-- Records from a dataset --
· · · ·

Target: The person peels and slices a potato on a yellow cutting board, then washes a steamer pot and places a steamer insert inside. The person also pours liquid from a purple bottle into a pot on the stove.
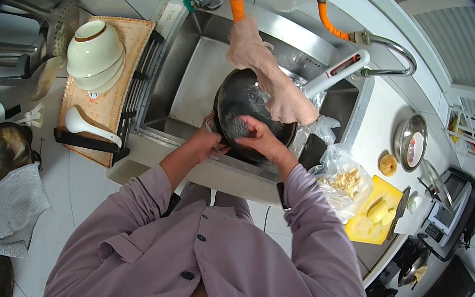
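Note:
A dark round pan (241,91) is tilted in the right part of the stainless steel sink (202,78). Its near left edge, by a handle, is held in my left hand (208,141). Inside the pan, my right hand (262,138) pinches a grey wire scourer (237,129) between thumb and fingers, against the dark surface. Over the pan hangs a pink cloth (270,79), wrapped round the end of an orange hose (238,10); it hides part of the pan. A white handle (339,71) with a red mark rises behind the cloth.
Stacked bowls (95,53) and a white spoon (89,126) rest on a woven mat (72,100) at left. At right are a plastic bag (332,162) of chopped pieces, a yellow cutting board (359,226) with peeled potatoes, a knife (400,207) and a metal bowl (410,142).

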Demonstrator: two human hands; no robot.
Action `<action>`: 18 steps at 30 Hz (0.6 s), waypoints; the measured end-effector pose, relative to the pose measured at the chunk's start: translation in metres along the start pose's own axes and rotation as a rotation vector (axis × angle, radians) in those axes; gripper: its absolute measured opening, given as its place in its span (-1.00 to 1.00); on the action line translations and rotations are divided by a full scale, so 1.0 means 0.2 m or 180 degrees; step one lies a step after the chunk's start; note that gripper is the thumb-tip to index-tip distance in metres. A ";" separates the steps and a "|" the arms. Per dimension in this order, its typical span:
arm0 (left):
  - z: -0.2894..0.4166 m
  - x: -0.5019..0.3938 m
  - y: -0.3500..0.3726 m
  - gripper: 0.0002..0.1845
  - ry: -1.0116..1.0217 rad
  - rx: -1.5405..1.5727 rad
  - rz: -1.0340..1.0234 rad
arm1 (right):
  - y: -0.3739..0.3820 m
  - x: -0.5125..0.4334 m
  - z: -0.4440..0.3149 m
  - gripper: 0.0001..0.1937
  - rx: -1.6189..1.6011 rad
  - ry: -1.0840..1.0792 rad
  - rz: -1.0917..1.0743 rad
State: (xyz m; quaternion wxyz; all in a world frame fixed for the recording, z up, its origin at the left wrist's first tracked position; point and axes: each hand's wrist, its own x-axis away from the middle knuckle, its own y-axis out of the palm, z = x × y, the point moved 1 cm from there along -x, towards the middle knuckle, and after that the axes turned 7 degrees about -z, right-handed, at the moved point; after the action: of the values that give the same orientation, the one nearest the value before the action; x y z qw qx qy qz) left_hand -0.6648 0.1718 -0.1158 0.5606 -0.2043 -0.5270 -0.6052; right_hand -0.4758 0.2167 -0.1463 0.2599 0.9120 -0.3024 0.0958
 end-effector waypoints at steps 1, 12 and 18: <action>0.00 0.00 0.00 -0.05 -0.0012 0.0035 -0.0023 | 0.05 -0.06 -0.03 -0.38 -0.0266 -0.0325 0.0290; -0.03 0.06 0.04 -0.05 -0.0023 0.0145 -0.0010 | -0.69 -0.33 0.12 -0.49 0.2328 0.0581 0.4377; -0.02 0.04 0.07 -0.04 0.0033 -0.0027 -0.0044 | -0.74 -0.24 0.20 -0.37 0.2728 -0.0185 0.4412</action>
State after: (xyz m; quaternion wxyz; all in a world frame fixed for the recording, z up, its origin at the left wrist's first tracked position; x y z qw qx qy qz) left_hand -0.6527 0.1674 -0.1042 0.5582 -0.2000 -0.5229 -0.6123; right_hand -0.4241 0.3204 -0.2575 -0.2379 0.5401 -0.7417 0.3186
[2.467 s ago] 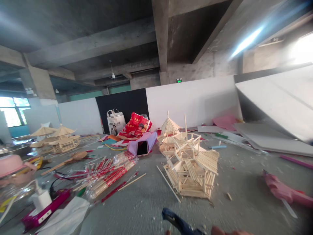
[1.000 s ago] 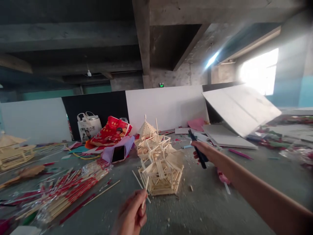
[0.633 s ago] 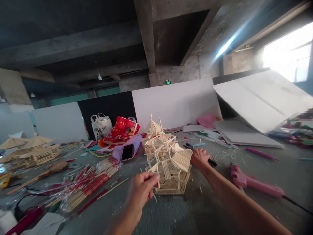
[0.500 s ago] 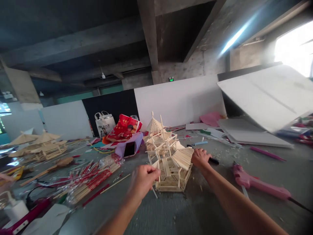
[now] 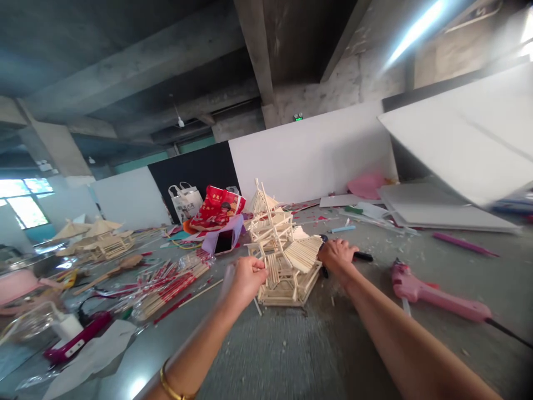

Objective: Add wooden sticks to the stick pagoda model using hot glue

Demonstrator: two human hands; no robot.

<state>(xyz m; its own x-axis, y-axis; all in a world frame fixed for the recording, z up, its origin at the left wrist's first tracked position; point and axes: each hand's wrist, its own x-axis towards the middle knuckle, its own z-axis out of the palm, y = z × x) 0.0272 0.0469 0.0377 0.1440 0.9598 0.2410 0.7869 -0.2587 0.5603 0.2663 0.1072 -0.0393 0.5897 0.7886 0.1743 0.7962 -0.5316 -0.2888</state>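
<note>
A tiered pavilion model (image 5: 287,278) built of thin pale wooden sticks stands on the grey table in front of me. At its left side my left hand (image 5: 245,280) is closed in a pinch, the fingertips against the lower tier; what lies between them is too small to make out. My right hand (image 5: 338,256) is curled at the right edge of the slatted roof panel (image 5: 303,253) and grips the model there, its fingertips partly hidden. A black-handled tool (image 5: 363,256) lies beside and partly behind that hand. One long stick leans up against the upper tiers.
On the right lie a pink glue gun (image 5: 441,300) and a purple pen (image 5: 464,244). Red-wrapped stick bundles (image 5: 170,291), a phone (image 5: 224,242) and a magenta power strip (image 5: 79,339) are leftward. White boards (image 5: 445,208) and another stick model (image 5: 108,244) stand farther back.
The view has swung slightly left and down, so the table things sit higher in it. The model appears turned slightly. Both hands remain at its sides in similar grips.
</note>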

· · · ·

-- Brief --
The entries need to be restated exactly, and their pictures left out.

-- Written response --
Target: The person peels and slices a potato on a yellow cutting board, then washes a steamer pot and places a steamer insert inside. The person also pours liquid from a purple bottle into a pot on the stove.
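Note:
A dark round pan (241,91) is tilted in the right part of the stainless steel sink (202,78). Its near left edge, by a handle, is held in my left hand (208,141). Inside the pan, my right hand (262,138) pinches a grey wire scourer (237,129) between thumb and fingers, against the dark surface. Over the pan hangs a pink cloth (270,79), wrapped round the end of an orange hose (238,10); it hides part of the pan. A white handle (339,71) with a red mark rises behind the cloth.
Stacked bowls (95,53) and a white spoon (89,126) rest on a woven mat (72,100) at left. At right are a plastic bag (332,162) of chopped pieces, a yellow cutting board (359,226) with peeled potatoes, a knife (400,207) and a metal bowl (410,142).
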
Demonstrator: two human hands; no robot.
Action `<action>`: 18 steps at 30 Hz (0.6 s), waypoints; the measured end-effector pose, relative to the pose measured at the chunk's start: translation in metres along the start pose's own axes and rotation as a rotation vector (axis × angle, radians) in those axes; gripper: its absolute measured opening, given as its place in its span (-1.00 to 1.00); on the action line translations and rotations are divided by a full scale, so 1.0 means 0.2 m or 180 degrees; step one lies a step after the chunk's start; note that gripper is the thumb-tip to index-tip distance in metres. A ";" separates the steps and a "|" the arms. Per dimension in this order, its typical span:
arm0 (left):
  - z: -0.2894..0.4166 m
  - x: -0.5019..0.3938 m
  - y: -0.3500..0.3726 m
  - gripper: 0.0002..0.1845
  - ry: -1.0116..1.0217 rad
  - rx: -1.5405..1.5727 rad
  - rz: -1.0340..1.0234 rad
arm1 (right):
  - y: -0.3739..0.3820 m
  - x: -0.5125..0.4334 m
  - z: -0.4440..0.3149 m
  - gripper: 0.0001..0.1937
  - rx: -1.6189..1.6011 rad
  - ry: -1.0840..1.0792 rad
  - rz: -1.0917..1.0743 rad
State: (xyz m; quaternion wxyz; all in a world frame fixed for the recording, z up, its origin at the left wrist's first tracked position; point and axes: each hand's wrist, its own x-axis away from the middle knuckle, its own y-axis out of the palm, z = x × y, the point moved 1 cm from there along -x, towards the middle knuckle, and after that the axes turned 7 degrees about -z, right-handed, at the moved point; after the action: of the values that give the same orientation, the one nearest the value before the action; x y z qw qx qy qz) left_hand -0.6648 0.1718 -0.1158 0.5606 -0.2043 -0.5270 -0.6052; right_hand -0.4758 0.2167 -0.1463 0.2599 0.9120 -0.3024 0.0958
 end-effector waypoints at steps 1, 12 and 18: <action>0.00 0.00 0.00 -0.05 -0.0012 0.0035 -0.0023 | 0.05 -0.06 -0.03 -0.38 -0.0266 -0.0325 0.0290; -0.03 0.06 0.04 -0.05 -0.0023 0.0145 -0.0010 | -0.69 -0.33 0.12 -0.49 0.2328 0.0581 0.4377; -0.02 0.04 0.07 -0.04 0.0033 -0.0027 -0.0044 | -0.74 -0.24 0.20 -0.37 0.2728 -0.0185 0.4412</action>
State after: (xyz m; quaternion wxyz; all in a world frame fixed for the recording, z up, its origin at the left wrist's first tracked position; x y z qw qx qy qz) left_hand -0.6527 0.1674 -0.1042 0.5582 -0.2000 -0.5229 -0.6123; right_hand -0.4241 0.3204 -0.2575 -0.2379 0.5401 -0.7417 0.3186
[2.467 s ago] 
[1.000 s ago] 
[0.633 s ago] 
[0.500 s ago] 
[now] 

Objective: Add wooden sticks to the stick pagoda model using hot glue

Demonstrator: two human hands; no robot.

<state>(xyz m; its own x-axis, y-axis; all in a world frame fixed for the recording, z up, its origin at the left wrist's first tracked position; point and axes: each hand's wrist, its own x-axis towards the middle knuckle, its own z-axis out of the palm, y = z × x) 0.0272 0.0469 0.0377 0.1440 0.9598 0.2410 0.7869 -0.2587 0.5603 0.2663 0.1072 -0.0393 0.5897 0.7886 0.1743 0.7962 -0.5316 -0.2888</state>
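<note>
A tiered pavilion model (image 5: 287,278) built of thin pale wooden sticks stands on the grey table in front of me. At its left side my left hand (image 5: 245,280) is closed in a pinch, the fingertips against the lower tier; what lies between them is too small to make out. My right hand (image 5: 338,256) is curled at the right edge of the slatted roof panel (image 5: 303,253) and grips the model there, its fingertips partly hidden. A black-handled tool (image 5: 363,256) lies beside and partly behind that hand. One long stick leans up against the upper tiers.
On the right lie a pink glue gun (image 5: 441,300) and a purple pen (image 5: 464,244). Red-wrapped stick bundles (image 5: 170,291), a phone (image 5: 224,242) and a magenta power strip (image 5: 79,339) are leftward. White boards (image 5: 445,208) and another stick model (image 5: 108,244) stand farther back.
The view has swung slightly left and down, so the table things sit higher in it. The model appears turned slightly. Both hands remain at its sides in similar grips.
</note>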

Nothing further is needed to complete the exercise.